PANews a rapporté le 17 août que le Tribunal intermédiaire de première instance de Shanghai (ci-après dénommé le Tribunal intermédiaire de première instance de Shanghai) a récemment conclu une affaire pénale de deuxième instance impliquant des objets de collection numériques. Les accusés Wang et Liu, sous prétexte d'exploiter une plateforme d'objets de collection numériques, ont émis des objets de collection numériques dont les images électroniques sous-jacentes étaient générées par des Agents d'IA. Ils ont faussement vanté le potentiel d'appréciation des objets de collection et promis un retour à "moitié prix" avec principal garanti. Le tribunal a reconnu Wang et Liu coupables de fraude à la collecte de fonds. Le tribunal a condamné Wang à huit ans et six mois de prison et à une amende de 550 000 yuans ; Liu à sept ans et deux mois de prison et à une amende de 500 000 yuans. Les outils utilisés dans le crime ont été confisqués, et l'argent volé a été restitué à la victime. Le tribunal a ordonné le remboursement supplémentaire de tout solde restant.

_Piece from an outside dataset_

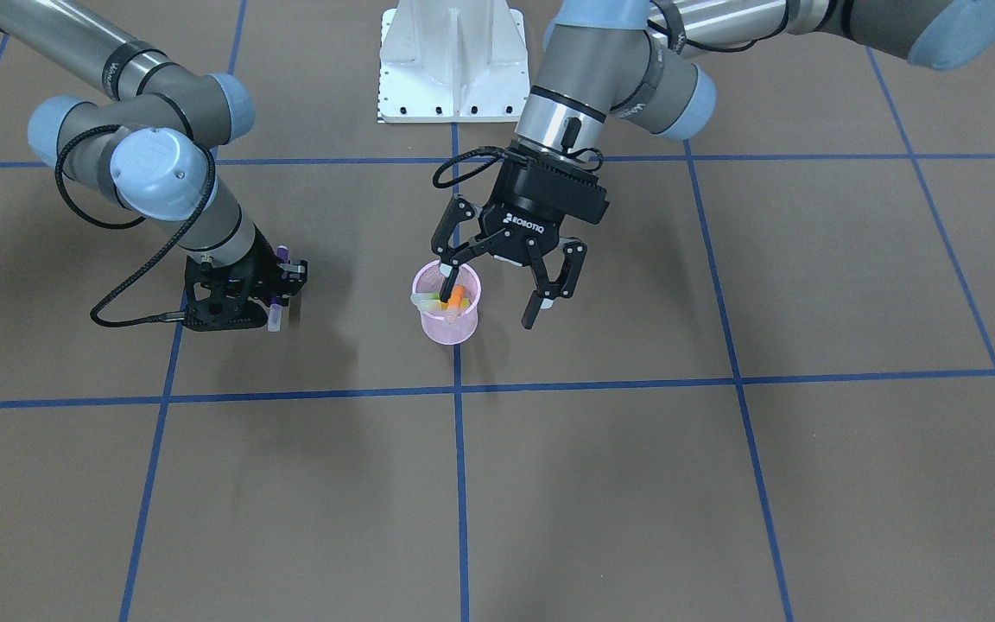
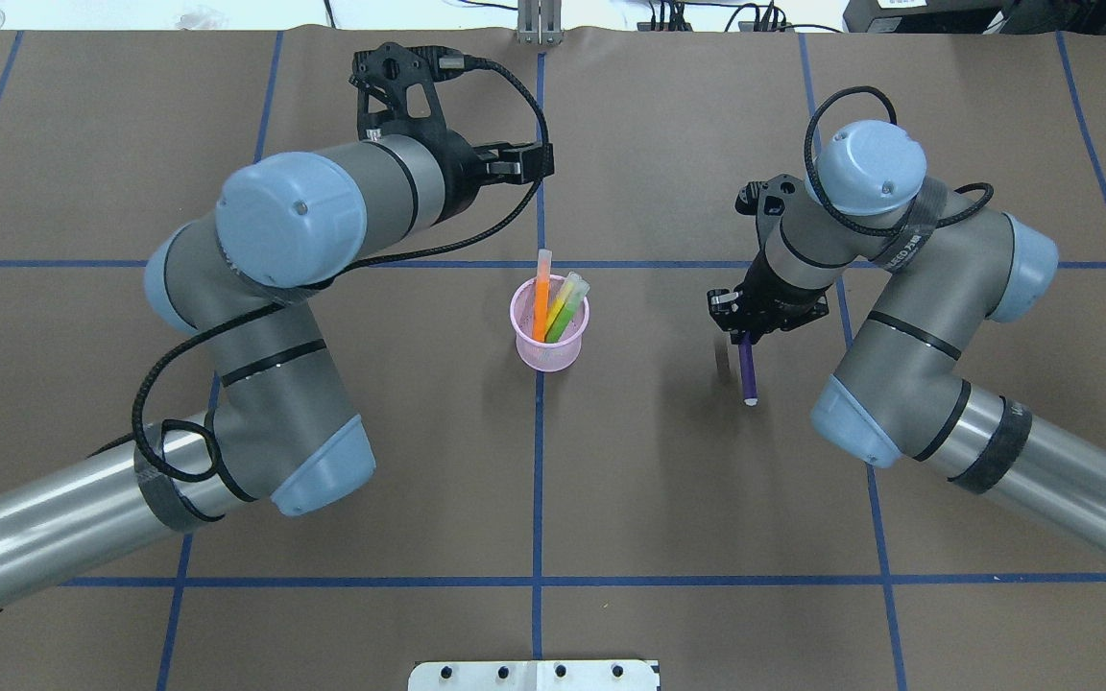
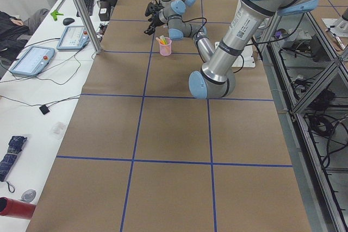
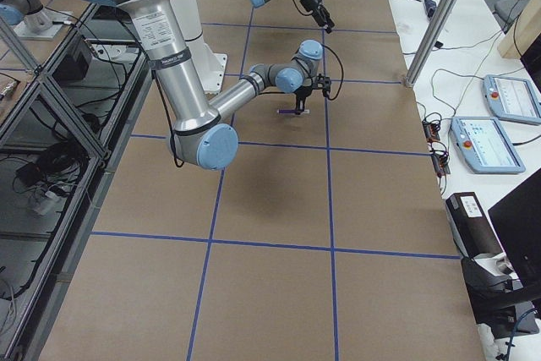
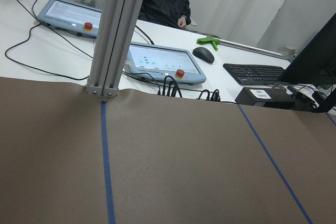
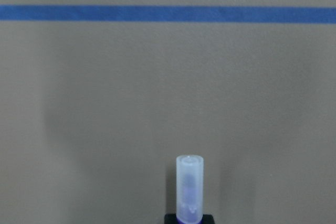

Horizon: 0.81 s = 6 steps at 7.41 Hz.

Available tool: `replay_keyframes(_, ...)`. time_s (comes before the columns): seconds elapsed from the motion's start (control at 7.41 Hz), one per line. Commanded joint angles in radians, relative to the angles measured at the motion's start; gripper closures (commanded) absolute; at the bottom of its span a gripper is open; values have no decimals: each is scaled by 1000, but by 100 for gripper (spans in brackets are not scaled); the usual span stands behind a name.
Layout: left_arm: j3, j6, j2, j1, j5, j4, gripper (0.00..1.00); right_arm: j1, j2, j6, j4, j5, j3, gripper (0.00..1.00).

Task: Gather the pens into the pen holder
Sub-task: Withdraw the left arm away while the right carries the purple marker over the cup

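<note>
The pink mesh pen holder (image 1: 447,324) stands upright at the table's middle, also in the overhead view (image 2: 548,350). It holds the orange pen (image 2: 541,293), the green pen (image 2: 560,315) and the yellow pen (image 2: 573,288), all leaning. My left gripper (image 1: 493,298) is open and empty, raised beside and above the cup. My right gripper (image 2: 747,336) is shut on the purple pen (image 2: 748,374), off to the cup's side, low over the table. The pen's clear cap (image 6: 189,187) sticks out past the fingers.
The white robot base plate (image 1: 452,60) is at the table's near edge to the robot. Blue tape lines (image 2: 539,480) grid the brown table. The left wrist view shows an aluminium post (image 5: 118,30) and an operators' desk with tablets (image 5: 163,61) beyond the far edge.
</note>
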<state>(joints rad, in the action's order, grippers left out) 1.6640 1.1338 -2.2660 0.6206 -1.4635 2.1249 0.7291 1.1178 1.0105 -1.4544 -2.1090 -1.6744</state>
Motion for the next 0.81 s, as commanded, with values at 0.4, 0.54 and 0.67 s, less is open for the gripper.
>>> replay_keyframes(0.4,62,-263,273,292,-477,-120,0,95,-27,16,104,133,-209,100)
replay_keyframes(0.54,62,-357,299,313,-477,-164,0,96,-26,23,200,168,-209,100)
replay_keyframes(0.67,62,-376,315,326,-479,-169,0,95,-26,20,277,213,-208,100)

D'octobre à décembre 2023, Wang et Liu ont enregistré une entreprise technologique à Shanghai, exploitant principalement une plateforme d'objets de collection numériques. Durant cette période, Wang et Liu ont utilisé des plateformes, des groupes WeChat et d'autres médias en ligne pour faire de la publicité et vendre publiquement des objets de collection numériques au public. Ils ont acheté des images numériques générées par IA pour 2 888 yuans auprès d'autres personnes, puis les ont "chaînées" (c'est-à-dire placées sur une blockchain privée créée par une société blockchain tierce), transformant les images en objets de collection numériques à forte valeur d'investissement.

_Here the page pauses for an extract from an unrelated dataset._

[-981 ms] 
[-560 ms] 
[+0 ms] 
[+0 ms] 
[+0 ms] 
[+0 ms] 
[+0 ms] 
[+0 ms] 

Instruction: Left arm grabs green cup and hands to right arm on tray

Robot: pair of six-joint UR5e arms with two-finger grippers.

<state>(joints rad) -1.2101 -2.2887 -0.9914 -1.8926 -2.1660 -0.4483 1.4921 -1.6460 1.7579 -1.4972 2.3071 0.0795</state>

Wang et Liu ont émis entre 7 888 et 16 888 objets de collection numériques impliqués dans l'affaire sur une certaine plateforme à des prix allant de 9,9 à 69,9 yuans. De plus, Wang et Liu ont distribué des enveloppes rouges dans des groupes de discussion, fabriqué de fausses déclarations sur leurs emplacements à l'étranger et créé l'illusion de ressources financières substantielles. Ils ont faussement vanté les perspectives de plus-value des objets de collection numériques concernés, promettant un retour haptique, une protection du principal à "moitié prix" et une garantie de rachat. Ils ont attiré des victimes pour acheter les premiers objets de collection de la plateforme, puis les échanger sur le marché secondaire de la plateforme. Ils ont mis en place des activités sur la plateforme telles que des "boîtes mystères", "synthèse", "airdrops" et "achats prioritaires" pour attirer davantage de victimes à investir. Ils ont manipulé le volume de transactions et le prix des objets de collection sur le marché secondaire de la plateforme en les achetant et en les vendant eux-mêmes, créant l'illusion d'échanges actifs. Lorsque les victimes n'ont pas pu échanger leurs objets de collection et ont demandé un remboursement, ils les ont bloquées.